§ **Exercise details**
Every line below between the line holding "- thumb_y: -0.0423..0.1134" and the line holding "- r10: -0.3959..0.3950", inclusive, should be repeated exactly, and all other lines omitted.

════

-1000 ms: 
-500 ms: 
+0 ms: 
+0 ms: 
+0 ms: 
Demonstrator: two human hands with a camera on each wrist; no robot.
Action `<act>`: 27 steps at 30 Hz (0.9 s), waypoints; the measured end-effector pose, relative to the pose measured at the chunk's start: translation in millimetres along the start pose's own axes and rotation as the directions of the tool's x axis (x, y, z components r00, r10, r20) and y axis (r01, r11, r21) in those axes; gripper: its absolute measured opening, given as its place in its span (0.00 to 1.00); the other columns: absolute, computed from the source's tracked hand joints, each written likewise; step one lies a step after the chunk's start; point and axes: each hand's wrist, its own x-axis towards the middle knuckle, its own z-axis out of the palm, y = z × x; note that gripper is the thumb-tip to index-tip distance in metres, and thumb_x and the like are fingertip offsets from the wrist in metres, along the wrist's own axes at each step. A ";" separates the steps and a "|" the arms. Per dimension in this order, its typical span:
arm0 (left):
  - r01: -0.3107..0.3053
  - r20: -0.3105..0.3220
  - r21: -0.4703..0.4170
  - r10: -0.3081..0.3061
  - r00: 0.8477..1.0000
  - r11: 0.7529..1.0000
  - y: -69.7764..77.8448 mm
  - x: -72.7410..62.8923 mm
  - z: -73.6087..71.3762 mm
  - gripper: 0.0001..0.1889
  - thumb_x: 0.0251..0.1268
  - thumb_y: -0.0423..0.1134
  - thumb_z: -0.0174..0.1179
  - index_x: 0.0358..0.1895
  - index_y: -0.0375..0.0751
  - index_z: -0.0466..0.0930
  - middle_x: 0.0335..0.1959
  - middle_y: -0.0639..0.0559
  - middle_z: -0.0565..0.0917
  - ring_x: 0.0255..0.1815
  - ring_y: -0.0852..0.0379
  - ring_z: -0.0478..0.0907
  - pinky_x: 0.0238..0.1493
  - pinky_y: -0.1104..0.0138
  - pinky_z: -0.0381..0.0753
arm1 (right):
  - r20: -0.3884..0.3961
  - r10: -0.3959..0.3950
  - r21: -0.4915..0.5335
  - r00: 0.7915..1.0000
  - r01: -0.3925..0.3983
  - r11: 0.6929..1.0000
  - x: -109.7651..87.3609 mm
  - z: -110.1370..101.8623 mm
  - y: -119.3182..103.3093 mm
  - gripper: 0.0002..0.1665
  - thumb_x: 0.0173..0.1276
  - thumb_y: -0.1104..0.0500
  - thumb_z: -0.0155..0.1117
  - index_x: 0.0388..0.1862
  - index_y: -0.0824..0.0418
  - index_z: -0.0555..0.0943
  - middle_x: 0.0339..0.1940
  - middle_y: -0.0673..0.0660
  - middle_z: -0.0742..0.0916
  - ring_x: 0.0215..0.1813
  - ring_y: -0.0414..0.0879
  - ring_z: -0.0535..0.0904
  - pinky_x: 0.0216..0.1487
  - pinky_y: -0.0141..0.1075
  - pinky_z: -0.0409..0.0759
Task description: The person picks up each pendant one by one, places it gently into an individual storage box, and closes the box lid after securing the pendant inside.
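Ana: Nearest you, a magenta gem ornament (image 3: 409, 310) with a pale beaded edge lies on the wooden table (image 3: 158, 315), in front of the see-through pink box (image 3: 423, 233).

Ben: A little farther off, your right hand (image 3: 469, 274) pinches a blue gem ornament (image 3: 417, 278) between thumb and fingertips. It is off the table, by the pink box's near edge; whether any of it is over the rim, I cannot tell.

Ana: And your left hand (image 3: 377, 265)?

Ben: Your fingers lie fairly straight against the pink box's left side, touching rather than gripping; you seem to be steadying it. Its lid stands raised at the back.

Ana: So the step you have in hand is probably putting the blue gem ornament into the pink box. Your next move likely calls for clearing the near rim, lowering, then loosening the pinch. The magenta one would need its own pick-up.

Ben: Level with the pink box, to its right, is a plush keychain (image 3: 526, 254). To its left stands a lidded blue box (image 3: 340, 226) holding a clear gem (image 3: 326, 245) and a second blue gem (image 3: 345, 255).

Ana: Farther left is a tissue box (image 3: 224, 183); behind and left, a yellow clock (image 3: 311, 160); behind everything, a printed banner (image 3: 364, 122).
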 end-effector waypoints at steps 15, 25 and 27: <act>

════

§ **Your response**
  - thumb_y: -0.0423..0.1134
  - thumb_z: -0.0174..0.1179
  - index_x: 0.0358..0.1895
  - index_y: -0.0375..0.0751
  - index_z: -0.0466..0.0930
  - middle_x: 0.0335..0.1959
  - middle_y: -0.0639..0.0559
  - middle_z: -0.0565..0.0917
  - ring_x: 0.0255..0.1815
  - ring_y: -0.0852..0.0379
  - ring_z: -0.0478..0.0907
  - pinky_x: 0.0238..0.1493
  - pinky_y: -0.1104..0.0138
  - pinky_z: -0.0381..0.0753
arm1 (right):
  - r20: -0.3884..0.3961
  - r10: -0.3959..0.3950

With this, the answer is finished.